Brent Burns in a class by himself for defenseman goal scoring
Through 75 games, Brent Burns has 27 goals, already matching his career high set in 2015-16. That goal total and a chance to hit 30 goals is astounding for a defenseman in today’s scoring-lite NHL. Second place for defense scoring is Shea Weber with less than two-thirds (17 goals) of Burns’ total. Brent Burns really is in a class by himself in terms of goal scoring from the blue line.
Justin Faulk with a chance to finish in (distant) second place in 2016-17
With his 2 goals on Monday, Justin Faulk tied his career high from the 2015-16 season with 16 goals. He pulled ahead of a small pack of defensemen when he reached 16 and is only 1 behind Shea Weber who is second in the NHL with 17.
Faulk’s goal-scoring prowess is impressive in its own right. But could Justin Faulk catch Burns in 2017-18 if he puts it all together? I would say that it is a long shot but maybe not as far-fetched as a first glance might indicate.

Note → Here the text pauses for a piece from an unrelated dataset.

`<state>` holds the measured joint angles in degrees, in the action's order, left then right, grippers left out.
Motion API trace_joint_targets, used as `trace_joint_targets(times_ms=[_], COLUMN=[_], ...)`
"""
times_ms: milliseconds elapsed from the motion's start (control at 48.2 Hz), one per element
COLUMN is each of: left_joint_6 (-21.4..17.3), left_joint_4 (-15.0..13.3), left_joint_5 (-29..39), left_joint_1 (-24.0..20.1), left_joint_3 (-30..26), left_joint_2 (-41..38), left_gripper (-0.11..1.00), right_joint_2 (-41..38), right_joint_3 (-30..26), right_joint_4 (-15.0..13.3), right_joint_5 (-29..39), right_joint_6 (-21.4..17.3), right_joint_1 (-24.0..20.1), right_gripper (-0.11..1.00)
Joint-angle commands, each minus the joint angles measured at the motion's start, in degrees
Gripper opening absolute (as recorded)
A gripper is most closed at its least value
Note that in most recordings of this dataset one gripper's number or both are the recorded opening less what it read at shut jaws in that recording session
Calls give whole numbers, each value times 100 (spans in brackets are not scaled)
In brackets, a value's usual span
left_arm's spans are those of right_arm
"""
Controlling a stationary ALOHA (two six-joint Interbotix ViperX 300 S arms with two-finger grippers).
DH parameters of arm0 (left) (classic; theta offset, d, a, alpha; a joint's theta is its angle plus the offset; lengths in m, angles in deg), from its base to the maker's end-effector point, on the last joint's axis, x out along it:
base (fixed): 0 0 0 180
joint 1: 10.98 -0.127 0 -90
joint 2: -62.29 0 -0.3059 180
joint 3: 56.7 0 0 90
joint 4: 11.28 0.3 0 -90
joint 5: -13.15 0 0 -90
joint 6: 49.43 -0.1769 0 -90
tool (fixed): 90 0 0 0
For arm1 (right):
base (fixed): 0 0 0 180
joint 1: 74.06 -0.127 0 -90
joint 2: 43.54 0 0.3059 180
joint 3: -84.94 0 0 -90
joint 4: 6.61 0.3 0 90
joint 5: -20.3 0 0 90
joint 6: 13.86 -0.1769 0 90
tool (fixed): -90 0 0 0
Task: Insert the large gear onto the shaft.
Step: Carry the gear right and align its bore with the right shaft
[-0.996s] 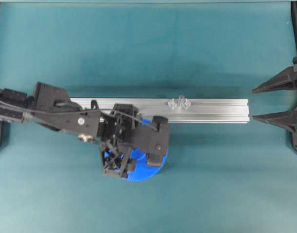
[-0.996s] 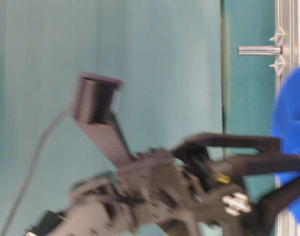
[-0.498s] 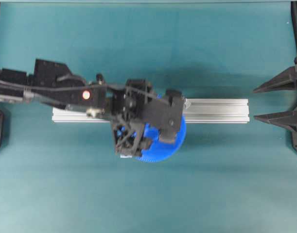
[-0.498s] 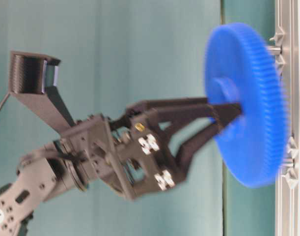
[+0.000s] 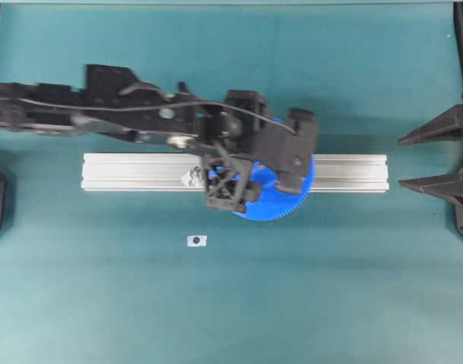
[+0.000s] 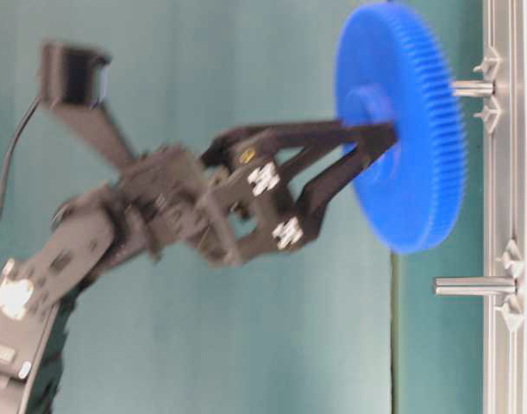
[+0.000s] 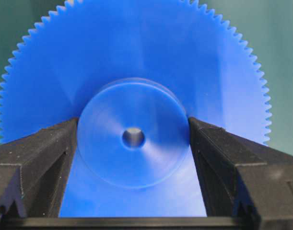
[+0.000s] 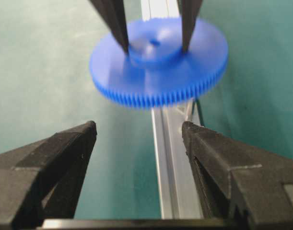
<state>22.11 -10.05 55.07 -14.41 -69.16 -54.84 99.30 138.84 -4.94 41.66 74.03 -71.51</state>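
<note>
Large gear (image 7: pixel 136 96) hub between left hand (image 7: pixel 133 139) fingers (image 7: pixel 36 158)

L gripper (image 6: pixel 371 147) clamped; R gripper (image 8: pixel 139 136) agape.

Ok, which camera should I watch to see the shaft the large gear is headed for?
The table-level view: the shaft shows side-on, its free end poking from behind the large gear, held by the left gripper. Overhead, gear and gripper hide it. The left wrist view shows only the gear's face; the right wrist view shows gear and rail, no clear pin.
</note>
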Motion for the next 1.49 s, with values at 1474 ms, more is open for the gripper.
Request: trace_joint_targets(times_ms=[1474], left_joint_6=[-466], left_joint_4=[9], left_joint_5=[510], left_joint_1=[-492], left_joint_3=[-1292], left_joint_2=[-809], left_gripper=[79], right_joint_2=[-35], right_joint_3=[9], right_joint_4=[-9], right_joint_5=[-229], right_joint_6=[-44], right_joint_1=[9], right_gripper=[79])
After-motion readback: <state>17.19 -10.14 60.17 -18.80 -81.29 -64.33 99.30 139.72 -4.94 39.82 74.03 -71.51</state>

The difference between 16 and 27 is obviously significant, but when you dig into the details of what Faulk has accomplished and more significantly how he has done so in the past 2 seasons, the potential exists for Faulk to move up from his 2016-17 total. The fact that Justin Faulk just turned 25 years old also offers hope that he may not have peaked yet.
Justin Faulk: A tale of 2 goal-scoring binges
Justin Faulk’s 2015-16 scoring was all about the power play and his lethal and importantly on target slap shot.

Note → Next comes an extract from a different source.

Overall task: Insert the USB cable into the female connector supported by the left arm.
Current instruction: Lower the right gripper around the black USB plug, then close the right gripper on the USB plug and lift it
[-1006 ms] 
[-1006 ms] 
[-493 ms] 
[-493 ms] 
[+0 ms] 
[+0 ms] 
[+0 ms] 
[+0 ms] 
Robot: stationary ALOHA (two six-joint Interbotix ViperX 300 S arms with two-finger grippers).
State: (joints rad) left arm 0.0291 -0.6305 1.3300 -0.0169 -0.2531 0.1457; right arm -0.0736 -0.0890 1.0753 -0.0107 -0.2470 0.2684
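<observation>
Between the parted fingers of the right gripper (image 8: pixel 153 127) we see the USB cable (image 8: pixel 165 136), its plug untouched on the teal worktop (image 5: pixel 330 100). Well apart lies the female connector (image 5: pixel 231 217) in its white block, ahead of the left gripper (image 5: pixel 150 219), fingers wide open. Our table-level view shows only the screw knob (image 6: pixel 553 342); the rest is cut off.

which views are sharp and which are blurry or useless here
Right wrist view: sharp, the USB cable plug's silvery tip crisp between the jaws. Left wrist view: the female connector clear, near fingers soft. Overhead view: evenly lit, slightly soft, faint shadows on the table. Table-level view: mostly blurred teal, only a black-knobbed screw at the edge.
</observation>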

Of Faulk’s 16 goals, 12 came on the power play. His first 12 goals came on the power play and all came in the first 30 games of the season. Through most of that time, Faulk was leading all players in power play goals and defensemen including Brent Burns in total goals scored. The vast majority of those goals came from his big slap shot that could not seem to miss early in the 2015-16 season and had enough heat to beat goalies fairly regularly even when they saw it.
Faulk cooled in January and then had roughly the last third of his season derailed by a leg injury. In 55 games before the injury in 2015-16, Faulk scored at 24-goal pace and an 18-goal pace for power play tallies. Important to note is that sample does not over-cherry pick time periods. It does eliminate games played after his nagging injury, but it includes a slow January and early February that saw Faulk go goal-less.

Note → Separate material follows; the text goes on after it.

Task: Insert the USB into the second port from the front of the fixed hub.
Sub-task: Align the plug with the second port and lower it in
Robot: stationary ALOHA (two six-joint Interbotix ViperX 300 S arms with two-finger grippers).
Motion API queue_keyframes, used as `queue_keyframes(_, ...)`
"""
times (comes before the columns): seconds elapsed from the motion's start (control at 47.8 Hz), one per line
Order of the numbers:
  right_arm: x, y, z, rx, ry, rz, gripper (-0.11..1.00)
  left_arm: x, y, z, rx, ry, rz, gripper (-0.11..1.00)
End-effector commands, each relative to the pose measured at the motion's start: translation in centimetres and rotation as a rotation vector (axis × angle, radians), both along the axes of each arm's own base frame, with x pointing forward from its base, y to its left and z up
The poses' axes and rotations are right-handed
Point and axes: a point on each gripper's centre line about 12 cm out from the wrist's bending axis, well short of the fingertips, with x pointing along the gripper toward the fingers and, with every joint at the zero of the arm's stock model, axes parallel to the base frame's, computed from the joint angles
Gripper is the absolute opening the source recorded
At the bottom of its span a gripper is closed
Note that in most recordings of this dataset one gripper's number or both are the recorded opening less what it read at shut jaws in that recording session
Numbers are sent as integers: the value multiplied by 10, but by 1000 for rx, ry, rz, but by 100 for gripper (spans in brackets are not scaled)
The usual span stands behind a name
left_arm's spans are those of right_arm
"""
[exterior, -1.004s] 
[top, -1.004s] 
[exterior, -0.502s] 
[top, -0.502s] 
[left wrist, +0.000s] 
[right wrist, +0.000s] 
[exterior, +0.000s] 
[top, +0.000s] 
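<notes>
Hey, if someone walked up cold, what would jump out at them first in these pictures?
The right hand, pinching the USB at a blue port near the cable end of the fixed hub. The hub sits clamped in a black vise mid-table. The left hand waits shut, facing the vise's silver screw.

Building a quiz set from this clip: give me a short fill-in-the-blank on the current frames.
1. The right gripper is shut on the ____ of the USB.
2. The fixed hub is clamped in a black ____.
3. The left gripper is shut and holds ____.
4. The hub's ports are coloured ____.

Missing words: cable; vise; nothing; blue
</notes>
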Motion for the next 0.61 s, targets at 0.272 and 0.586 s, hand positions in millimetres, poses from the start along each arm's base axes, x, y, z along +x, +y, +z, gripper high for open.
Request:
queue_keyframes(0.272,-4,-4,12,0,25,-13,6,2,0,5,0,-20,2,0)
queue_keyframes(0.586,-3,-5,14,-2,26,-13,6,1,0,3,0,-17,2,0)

If you look at what Faulk did best in terms of goal scoring, it would not have been unreasonable to project something like 16-18 power play goals in 2017-18.
Fast forward to the 2016 season. Faulk’s goal total (thus far) is identical. Based on that, one might assume that the goal-scoring formula was pretty simple. That is actually not the case. Of his 16 tallies, only 3 have come on the power play. This season, the majority of Faulk’s goal scoring is coming at even strength and much more so from crafty wrist shots either receiving and firing quickly in the offensive zone or quite often stepping into holes and finishing by joining the rush. The booming slap shot that drove Faulk’s 2015-16 scoring is actually a bit lost. He has had trouble hitting the net of late, quite often firing wildly off the end boards. Right now, Faulk has 13 even strength goals and could easily add another 1-2 to reach 14-15 on the season in 74 games if he plays in the rest of the games.
Adding it up
It would take a healthy season and putting together the strengths of the 2015-16 and 2016-17 seasons scoring-wise at the same time, but Justin Faulk did that, it does not seem quite as crazy as 1 might think to project 30 goals. The math is just a matter of playing at his 2015-16 pace on the power play and putting up 16-18 goals, playing at his 2016-17 pace at even strength for another 12-15 goals. That yields a very Brent Burns-ish total of 28-33 goals which does not even account for any kind of modest boost as the Hurricanes’ offense improves.
What say you Canes fans?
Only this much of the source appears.